28. Dua-duanya aneh

280 32 2
                                    

Dari satu jam yang lalu Raga terus saja merecoki Ananta. Laki-laki itu seperti tidak mau lepas dari adiknya. Ananta yang risih ditempeli Raga sudah beberapa lagi mendorong badan kakaknya supaya menjauh, tapi Raga tetap menempel, kayak noda membandel di baju, Raga sulit hilang. Laki-laki itu meletakkan dagunya di bahu kanan Ananta, melihat adiknya yang lagi asik main game. Hal yang Raga lakukan jelas menyulitkan gerak tangan Ananta.

"MAAAA! MAS RAGA NIH, GANGGUIN MULU!" Lalu jurus andalan anak itu keluar. Ananta berteriak kencang dan secepat kilat Mama keluar dari dalam, menghampiri kedua putranya yang duduk di sofa ruang tamu sambil berkacak pinggang.

"Mas, udah kenapa jangan diganggu terus adiknya," omel Mama dengan suara yang melas, alih-alih berteriak.

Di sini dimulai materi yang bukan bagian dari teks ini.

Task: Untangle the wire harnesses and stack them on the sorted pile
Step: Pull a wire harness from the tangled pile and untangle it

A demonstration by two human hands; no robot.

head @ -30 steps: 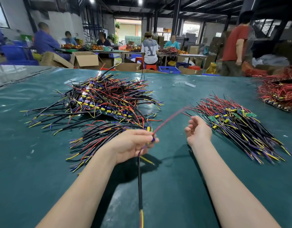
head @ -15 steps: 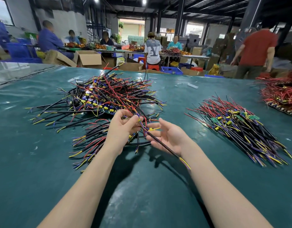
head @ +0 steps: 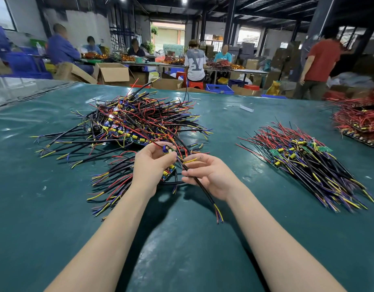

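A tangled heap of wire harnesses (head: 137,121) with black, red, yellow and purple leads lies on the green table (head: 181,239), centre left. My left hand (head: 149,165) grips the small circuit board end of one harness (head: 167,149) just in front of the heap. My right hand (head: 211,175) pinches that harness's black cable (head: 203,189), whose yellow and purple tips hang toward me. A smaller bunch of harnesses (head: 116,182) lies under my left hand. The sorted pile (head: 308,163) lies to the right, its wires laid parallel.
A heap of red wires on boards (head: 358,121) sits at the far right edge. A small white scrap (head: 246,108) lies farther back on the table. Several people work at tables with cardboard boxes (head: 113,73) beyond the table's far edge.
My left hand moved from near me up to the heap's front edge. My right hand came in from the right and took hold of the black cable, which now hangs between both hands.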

Sepertinya Mama sudah sama lelahnya dengan Ananta.

"Tau! Suruh pergi dong Ma, suruh keluar main kek, ngapain gitu, biar gak ganggu aku mulu kayak gak punya kerjaan lain aja."

Memang Raga agak aneh hari ini. Biasanya kalau gak kerja cowok itu pasti akan menyibukkan diri. Entah ketemu temennya, main laptop dan iPad seharian di kamar, pokoknya menghilang persis kayak hari kerja. Namun sekarang, dari pagi hingga siang, Raga terus saja mengganggu ketenteraman Ananta.

"Raga suruh pergi, Ma ...." Ananta kembali merengek.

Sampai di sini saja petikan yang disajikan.